This is an extension from another SO (Neo4j 2.0 Merge with unique constraints performance bug?), but I'm trying it a different way.
MATCH (c:Contact),(a:Address), (ca:ContactAddress)
WITH c,a,collect(ca) as matrix
FOREACH (car in matrix |
MERGE
(c {ContactId:car.ContactId})
-[r:CONTACT_ADDRESS {ContactId:car.ContactId,AddressId:car.AddressId}]->
(a {AddressId:car.AddressId}))
So this leads to a locked up Neo4j server. I'm trying to wrap my head around why.
My thought process behind the query is the following:
When I run the above code, the server sits at about 40% CPU and memory continues to climb. I stopped it after the browser connected disconnected (myserver:7474/browser), reset my database and tried again, this time using the following:
match (c:Contact),(a:Address), (ca:ContactAddress)

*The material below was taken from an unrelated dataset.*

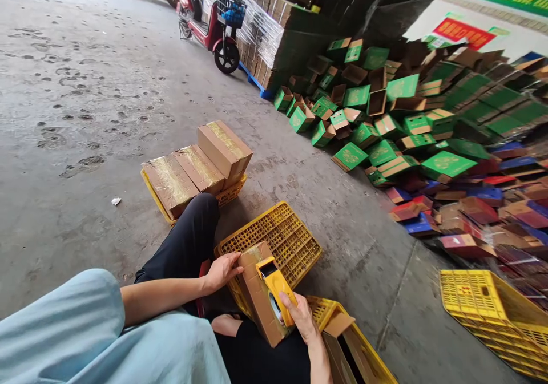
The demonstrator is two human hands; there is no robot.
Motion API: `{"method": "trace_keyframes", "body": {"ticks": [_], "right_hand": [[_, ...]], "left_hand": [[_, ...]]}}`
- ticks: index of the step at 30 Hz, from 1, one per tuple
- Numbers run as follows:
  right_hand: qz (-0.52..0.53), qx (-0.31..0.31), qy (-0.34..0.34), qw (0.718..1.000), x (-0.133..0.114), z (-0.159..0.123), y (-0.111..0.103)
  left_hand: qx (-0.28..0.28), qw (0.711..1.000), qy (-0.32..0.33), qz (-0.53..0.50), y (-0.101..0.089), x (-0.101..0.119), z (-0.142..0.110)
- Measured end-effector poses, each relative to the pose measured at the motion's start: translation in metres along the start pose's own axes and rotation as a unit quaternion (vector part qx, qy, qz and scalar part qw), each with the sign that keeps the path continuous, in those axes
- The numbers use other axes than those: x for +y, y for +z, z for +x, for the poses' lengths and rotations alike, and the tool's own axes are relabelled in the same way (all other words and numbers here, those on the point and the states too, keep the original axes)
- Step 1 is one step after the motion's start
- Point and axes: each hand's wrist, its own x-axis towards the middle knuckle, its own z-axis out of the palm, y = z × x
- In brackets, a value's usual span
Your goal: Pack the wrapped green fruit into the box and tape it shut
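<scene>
Right hand (302,317) wrapped around a yellow tape dispenser (279,288), held over the face of a brown carton (256,297).
Left hand (221,273) rests its fingertips on the carton's far left edge; whether it pinches the cardboard cannot be told. The carton lies tilted before the person, its far end at a yellow crate (295,235) with a gridded surface. Farther left, three taped cartons (172,183) sit on another crate (234,193); to the near right, an open crate (369,345) holds cardboard (336,356).
</scene>
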Motion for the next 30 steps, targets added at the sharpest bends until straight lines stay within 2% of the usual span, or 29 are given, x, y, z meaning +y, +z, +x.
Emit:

WITH c,a,collect(distinct ca) as matrix
foreach (car in matrix |
CREATE
(c {ContactId:car.ContactId})
-[r:CONTACT_ADDRESS {ContactId:car.ContactId,AddressId:car.AddressId}]->
(a {AddressId:car.AddressId}))
Same results. Locked up, disconnected Neo4j database while CPU stays pegged and RAM usage continues to climb. Is there a loop here that I'm not seeing?
I've also tried this (with the same hang):
FOREACH(row in {PassedInList} |
MERGE (c:Contact {ContactId:row.ContactId})
MERGE (a:Address {AddressId:row.AddressId})
MERGE (c)-[r:CONTACT_ADDRESS]->(a)
)
RESOLVED:
MATCH (ca:ContactAddress)
MATCH (c:Contact {ContactId:ca.ContactId}), (a:Address {AddressId:ca.AddressId})
MERGE p = (c)
-[r:CONTACT_ADDRESS {ContactId:ca.ContactId,AddressId:ca.AddressId}]->
(a)
When you write match (c:Contact),(a:Address), (ca:ContactAddress)
, with 3 disconnected nodes, then Neo4j will match every possible cartesian product of those 3. If you had 100 of each type of node, that is 100x100x100 = 1000000 results.
Try this:
MATCH (ca:ContactAddress), (c:Contact {ContactId:ca.ContactId}), (a:Address {AddressId:ca.AddressId})
MERGE (c)-[r:CONTACT_ADDRESS {ContactId:ca.ContactId,AddressId:ca.AddressId}]->(a)
That will match every :ContactAddress
node, and only the :Contact
and :Address
nodes that match it. Then it'll create the relationship (if it didn't already exist).
If you want to be clearer, you could also split the MATCH
, ie:
MATCH (ca:ContactAddress)
MATCH (c:Contact {ContactId:ca.ContactId}), (a:Address {AddressId:ca.AddressId})
MERGE (c)-[r:CONTACT_ADDRESS {ContactId:ca.ContactId,AddressId:ca.AddressId}]->(a)